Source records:
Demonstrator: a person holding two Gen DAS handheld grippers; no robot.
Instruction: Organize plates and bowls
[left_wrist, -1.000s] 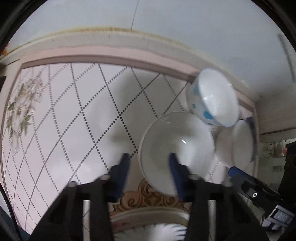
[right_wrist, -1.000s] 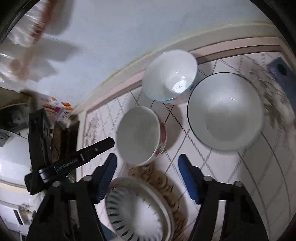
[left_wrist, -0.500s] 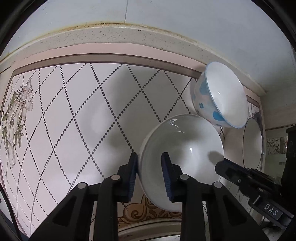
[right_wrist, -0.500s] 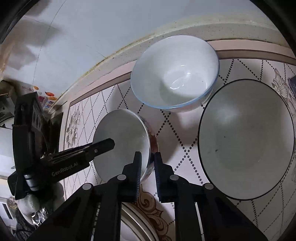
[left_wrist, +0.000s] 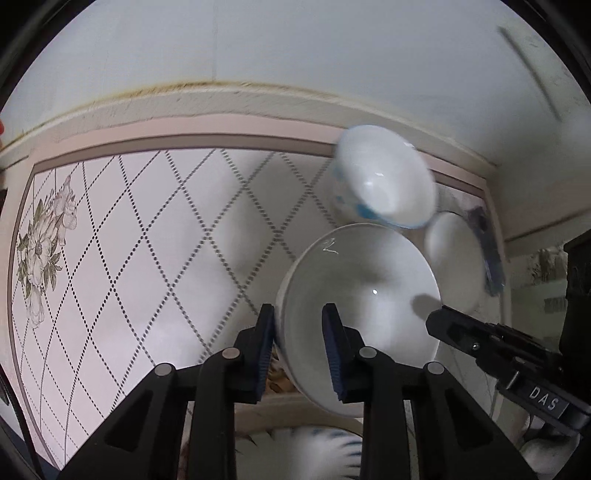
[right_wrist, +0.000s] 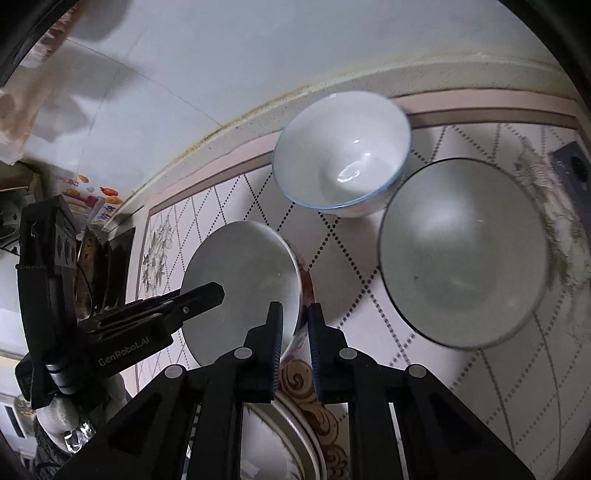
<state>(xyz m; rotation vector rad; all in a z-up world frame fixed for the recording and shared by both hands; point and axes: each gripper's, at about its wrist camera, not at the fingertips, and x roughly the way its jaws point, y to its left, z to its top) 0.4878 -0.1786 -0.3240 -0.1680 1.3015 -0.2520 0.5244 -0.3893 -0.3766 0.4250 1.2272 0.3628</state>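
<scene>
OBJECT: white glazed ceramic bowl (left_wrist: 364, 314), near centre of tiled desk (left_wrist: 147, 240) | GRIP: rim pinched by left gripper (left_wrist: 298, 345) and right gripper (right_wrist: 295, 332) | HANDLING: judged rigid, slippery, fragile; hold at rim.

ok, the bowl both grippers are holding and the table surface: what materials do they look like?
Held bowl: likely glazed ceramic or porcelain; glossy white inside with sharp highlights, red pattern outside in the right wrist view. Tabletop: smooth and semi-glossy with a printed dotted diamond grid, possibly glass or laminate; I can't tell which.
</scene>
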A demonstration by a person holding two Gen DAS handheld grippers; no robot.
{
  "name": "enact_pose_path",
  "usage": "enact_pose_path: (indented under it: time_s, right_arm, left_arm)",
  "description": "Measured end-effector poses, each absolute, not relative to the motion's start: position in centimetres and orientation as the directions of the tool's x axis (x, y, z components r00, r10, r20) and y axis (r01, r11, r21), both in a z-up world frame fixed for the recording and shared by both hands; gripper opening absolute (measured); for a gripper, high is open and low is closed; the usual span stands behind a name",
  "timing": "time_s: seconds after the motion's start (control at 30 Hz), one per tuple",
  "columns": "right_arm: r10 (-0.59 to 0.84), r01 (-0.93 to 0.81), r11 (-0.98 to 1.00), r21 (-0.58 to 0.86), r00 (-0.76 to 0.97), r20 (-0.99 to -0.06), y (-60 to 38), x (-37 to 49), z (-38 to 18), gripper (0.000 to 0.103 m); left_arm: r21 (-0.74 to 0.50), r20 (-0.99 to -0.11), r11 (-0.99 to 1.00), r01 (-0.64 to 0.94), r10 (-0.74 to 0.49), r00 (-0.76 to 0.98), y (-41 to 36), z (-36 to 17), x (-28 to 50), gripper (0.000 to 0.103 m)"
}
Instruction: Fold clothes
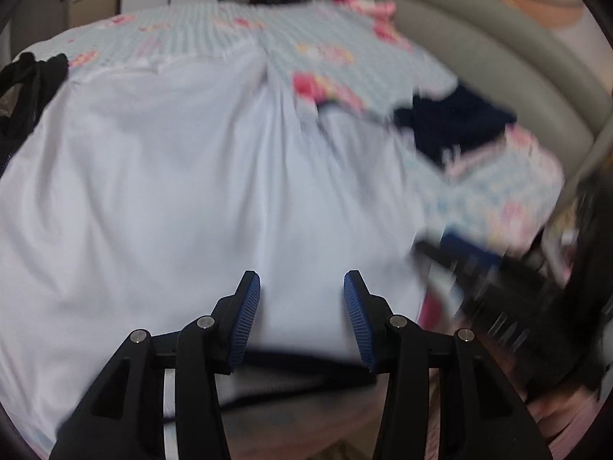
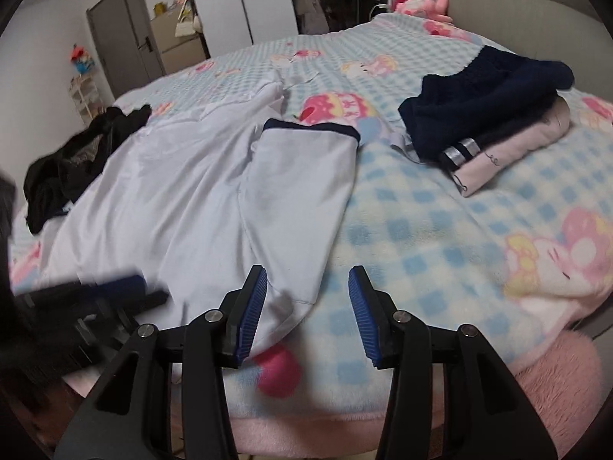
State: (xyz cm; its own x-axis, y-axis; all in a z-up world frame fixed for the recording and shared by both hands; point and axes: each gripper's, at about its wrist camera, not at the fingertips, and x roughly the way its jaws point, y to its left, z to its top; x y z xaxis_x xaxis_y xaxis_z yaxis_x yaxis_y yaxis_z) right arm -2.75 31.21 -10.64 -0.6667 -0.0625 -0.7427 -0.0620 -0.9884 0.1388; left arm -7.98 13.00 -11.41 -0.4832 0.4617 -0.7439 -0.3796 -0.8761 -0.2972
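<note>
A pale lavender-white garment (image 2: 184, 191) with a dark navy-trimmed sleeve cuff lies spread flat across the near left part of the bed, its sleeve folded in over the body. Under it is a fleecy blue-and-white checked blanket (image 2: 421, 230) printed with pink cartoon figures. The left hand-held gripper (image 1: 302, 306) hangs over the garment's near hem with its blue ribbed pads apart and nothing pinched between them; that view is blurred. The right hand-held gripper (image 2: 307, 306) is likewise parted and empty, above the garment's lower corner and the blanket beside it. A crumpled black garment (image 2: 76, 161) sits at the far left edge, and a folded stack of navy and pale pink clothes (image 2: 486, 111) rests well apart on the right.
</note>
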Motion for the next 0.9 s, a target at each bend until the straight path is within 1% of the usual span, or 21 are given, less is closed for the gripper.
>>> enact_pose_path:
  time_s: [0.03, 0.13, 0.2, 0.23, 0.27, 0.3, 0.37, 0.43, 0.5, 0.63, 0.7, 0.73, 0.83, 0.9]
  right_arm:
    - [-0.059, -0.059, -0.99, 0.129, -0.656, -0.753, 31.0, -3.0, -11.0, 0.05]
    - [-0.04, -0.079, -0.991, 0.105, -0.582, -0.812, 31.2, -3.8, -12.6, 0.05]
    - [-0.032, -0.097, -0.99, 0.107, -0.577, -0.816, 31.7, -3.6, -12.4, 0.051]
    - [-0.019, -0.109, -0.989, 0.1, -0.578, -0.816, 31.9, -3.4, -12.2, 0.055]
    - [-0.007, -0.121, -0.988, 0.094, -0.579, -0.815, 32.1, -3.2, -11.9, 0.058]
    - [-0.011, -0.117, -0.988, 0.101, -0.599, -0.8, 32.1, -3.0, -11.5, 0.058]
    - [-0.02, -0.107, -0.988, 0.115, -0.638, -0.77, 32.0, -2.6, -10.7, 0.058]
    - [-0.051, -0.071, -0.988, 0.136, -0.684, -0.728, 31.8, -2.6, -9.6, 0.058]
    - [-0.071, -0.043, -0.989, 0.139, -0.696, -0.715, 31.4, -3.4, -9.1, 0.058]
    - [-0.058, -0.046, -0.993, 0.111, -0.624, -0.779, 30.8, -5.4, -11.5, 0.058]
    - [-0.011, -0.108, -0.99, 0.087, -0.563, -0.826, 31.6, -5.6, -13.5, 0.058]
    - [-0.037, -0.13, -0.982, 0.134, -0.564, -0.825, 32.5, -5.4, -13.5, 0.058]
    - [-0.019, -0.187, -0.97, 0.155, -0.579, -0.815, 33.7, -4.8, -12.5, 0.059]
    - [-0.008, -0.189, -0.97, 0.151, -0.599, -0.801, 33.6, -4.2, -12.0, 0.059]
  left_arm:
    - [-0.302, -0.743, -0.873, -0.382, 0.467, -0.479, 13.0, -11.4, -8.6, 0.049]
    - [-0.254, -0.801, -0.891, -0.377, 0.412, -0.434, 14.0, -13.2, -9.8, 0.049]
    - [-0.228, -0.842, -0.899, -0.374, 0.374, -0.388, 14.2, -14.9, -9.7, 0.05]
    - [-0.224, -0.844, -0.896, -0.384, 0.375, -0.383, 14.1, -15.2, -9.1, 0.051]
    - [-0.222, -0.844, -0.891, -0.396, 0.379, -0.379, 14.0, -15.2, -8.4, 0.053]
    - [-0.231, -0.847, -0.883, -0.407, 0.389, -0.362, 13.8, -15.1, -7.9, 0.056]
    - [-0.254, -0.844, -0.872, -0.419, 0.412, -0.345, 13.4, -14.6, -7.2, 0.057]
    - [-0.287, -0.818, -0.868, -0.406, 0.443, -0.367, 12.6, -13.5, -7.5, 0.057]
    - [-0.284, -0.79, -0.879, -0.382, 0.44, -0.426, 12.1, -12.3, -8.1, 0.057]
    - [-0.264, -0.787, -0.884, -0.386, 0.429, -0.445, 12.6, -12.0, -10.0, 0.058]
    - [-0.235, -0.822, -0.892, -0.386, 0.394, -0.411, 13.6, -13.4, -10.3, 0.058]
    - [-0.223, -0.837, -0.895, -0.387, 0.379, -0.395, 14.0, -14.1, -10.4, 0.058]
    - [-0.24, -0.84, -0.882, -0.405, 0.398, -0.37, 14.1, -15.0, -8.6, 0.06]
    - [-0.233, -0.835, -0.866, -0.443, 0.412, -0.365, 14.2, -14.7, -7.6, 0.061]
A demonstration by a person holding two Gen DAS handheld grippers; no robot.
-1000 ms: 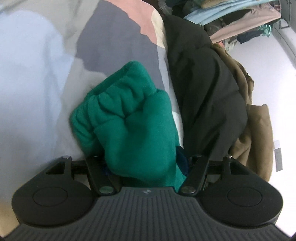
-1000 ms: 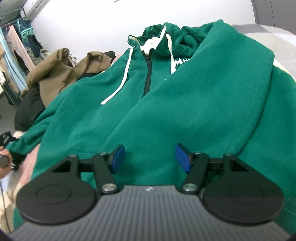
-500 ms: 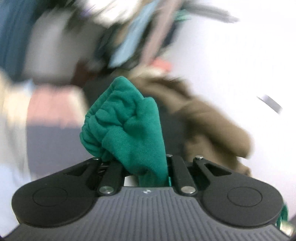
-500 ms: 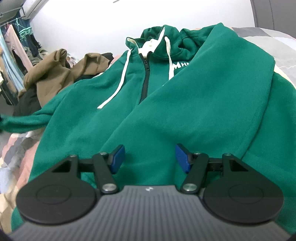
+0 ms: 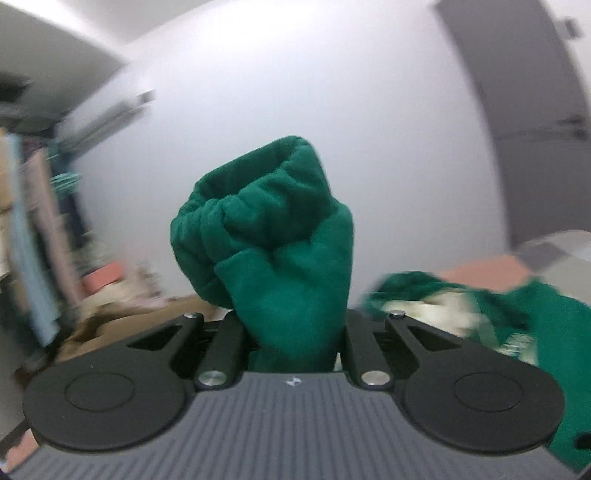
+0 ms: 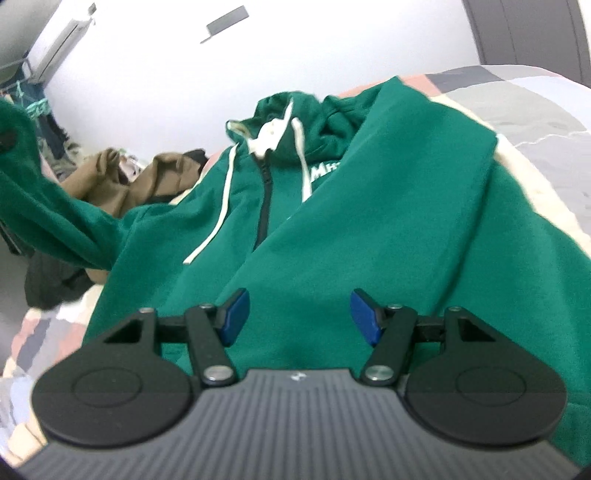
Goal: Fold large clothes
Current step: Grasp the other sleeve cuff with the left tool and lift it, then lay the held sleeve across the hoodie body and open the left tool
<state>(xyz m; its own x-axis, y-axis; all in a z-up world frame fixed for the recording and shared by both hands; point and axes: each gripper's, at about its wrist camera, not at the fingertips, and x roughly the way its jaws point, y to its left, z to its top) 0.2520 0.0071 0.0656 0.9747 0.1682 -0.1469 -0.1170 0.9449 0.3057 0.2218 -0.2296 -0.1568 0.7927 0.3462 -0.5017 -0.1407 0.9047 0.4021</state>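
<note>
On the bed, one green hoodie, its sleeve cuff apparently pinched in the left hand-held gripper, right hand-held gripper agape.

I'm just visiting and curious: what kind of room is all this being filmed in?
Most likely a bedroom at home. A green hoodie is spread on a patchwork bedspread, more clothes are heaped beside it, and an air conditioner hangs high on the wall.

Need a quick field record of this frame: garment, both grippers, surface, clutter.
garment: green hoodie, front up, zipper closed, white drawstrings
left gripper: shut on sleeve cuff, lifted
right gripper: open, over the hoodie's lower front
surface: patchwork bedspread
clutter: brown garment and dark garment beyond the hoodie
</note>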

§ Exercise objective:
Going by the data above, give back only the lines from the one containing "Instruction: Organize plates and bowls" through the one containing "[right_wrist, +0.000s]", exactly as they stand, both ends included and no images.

§ Expected answer:
Instruction: Organize plates and bowls
[left_wrist, -1.000s] 
[right_wrist, -1.000s] 
[left_wrist, -0.500s] 
[right_wrist, -0.500s] 
[left_wrist, +0.000s] 
[right_wrist, +0.000s] 

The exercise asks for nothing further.